LOL, -837.5 pounds. This one will grow in 160 years!  This ia a one year old holdback, hatched in January 2010.


----------



## Neal (Jan 18, 2011)

Do you know what type of grass that is? we have it in our front yard and everyone asks me what type it is.


----------



## ChiKat (Jan 18, 2011)

Hehe what a cutie


----------



## ALDABRAMAN (Jan 18, 2011)

Neal said:


> Do you know what type of grass that is? we have it in our front yard and everyone asks me what type it is.


I think floritam, not a good speller. Tortoises do not eat it, cosmetics only.


----------



## ChiKat (Jan 18, 2011)

Floratam  (I googled it )


----------



## Jacqui (Jan 18, 2011)

okay you got me with the title.  He has such an intelligent look to him.


----------



## TortieLuver (Jan 18, 2011)

Isn't hard to believe that something so small can get soooo big!


----------



## Xilonen (Jan 19, 2011)

Sooo cute!


----------



## Paige Lewis (Jan 19, 2011)

I agree, there is something about his face, he just looks so wise and so very cute to!


----------



## Tom (Jan 19, 2011)

Nice pic.


----------



## tobibaby (Jan 19, 2011)

he is cute he looks like he is smiling


----------



## Isa (Jan 19, 2011)

LOL you got me with the title . My parents are at my places today and while I was opening the thread, I told them "hey come and see that, a 840 pound tortoise" LOLLLLLL
Your little one is a cutie


----------



## jwhite (Jan 19, 2011)

That is one cool looking tort. How big is it?

Jon


----------



## matt41gb (Jan 19, 2011)

I want him! Ha!

-Matt


----------



## Torty Mom (Jan 19, 2011)

No fair! The title totally got me too! I was thinking Whoa is that even possible and then it turned out to be a little shrimp!! LOL!!!


----------



## coastal (Jan 21, 2011)

Thats one bulimic tort for 840 pounds! lol

Nice shot.


----------



## Candy (Jan 22, 2011)

I was going to say St. Augustine, but googled Floratam and found it's the same. 

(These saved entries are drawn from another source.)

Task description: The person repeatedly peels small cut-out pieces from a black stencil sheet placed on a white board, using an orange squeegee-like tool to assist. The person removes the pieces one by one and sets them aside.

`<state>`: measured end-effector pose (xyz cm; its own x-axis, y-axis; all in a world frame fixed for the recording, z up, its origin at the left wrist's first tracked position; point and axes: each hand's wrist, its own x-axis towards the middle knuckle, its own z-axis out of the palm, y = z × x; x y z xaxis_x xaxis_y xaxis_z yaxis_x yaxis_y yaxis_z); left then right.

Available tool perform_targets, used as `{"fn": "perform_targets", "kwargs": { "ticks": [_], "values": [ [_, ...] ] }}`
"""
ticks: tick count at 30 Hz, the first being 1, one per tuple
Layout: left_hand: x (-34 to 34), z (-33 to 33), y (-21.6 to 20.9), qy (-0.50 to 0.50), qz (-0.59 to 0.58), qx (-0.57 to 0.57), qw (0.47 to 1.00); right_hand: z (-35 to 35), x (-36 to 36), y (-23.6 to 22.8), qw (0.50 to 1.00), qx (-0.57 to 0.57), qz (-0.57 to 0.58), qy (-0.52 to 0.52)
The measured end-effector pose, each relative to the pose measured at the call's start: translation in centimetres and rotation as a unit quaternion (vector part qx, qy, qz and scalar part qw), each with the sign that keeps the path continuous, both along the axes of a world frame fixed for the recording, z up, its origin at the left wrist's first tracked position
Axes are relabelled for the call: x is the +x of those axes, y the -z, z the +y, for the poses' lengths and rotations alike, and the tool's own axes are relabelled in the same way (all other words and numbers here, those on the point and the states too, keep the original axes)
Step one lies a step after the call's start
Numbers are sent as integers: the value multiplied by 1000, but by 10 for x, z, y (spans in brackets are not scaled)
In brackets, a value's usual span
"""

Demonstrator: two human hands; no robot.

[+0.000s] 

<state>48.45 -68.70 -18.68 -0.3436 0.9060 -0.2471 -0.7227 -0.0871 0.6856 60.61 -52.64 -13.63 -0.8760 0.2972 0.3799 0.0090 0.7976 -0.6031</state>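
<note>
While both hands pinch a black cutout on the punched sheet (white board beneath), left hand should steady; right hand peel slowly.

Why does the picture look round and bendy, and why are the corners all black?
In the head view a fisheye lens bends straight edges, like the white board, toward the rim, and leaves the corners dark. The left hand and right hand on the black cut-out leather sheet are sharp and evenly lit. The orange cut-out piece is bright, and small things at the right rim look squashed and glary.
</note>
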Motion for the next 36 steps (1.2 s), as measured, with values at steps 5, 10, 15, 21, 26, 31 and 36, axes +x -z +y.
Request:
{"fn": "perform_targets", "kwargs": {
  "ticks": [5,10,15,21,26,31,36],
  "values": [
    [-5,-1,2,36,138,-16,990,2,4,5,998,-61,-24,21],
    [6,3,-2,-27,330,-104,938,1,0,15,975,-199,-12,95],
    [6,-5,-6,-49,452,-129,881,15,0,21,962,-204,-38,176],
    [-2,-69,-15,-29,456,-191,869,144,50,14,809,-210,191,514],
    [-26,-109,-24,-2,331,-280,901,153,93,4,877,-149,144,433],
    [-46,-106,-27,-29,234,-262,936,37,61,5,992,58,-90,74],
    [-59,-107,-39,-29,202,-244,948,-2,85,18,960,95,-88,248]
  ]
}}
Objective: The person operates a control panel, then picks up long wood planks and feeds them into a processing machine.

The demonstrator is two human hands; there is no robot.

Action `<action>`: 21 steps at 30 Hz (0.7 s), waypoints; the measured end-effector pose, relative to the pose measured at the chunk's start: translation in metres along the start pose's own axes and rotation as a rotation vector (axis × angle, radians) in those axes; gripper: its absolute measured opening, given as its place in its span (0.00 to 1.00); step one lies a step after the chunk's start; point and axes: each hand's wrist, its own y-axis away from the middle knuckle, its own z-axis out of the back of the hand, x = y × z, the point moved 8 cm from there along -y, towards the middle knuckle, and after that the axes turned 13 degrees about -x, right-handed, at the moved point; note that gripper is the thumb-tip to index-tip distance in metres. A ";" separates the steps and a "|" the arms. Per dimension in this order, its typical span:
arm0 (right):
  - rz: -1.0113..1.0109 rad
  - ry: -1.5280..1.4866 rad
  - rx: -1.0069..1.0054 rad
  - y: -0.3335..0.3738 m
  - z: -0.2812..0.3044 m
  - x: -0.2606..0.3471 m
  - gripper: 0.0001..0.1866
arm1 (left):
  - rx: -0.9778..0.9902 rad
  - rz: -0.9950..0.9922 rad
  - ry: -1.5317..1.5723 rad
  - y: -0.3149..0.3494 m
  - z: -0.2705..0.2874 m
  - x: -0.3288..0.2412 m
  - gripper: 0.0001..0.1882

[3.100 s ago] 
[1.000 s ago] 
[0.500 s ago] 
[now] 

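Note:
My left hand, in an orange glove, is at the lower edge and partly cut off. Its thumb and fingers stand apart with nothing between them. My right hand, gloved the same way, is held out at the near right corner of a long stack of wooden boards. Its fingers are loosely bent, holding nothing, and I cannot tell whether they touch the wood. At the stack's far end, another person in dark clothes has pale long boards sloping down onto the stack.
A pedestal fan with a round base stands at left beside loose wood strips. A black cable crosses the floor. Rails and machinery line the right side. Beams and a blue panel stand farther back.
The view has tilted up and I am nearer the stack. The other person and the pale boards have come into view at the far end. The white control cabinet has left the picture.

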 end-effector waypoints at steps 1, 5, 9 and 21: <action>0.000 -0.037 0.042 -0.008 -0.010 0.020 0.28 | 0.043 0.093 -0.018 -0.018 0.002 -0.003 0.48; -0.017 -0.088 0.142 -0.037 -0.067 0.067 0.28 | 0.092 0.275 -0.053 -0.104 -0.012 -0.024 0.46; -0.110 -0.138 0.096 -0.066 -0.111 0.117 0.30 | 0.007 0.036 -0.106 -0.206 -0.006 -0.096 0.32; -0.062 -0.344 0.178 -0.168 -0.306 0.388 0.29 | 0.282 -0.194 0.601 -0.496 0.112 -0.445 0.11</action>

Just wondering how much one of these sell for at this age?


----------



## DeanS (Jan 22, 2011)

Neal said:


> Do you know what type of grass that is? we have it in our front yard and everyone asks me what type it is.



Looks like St Augustine...another that torts don't consume! Same family as Floratam, if I remember correctly!


----------



## gummybearpoop (Jan 22, 2011)

haha clever way to attract some attention!

Now let's see some photos of your radiateds!


----------



## DonaTello's-Mom (Jan 23, 2011)

What a cutie-pie!


----------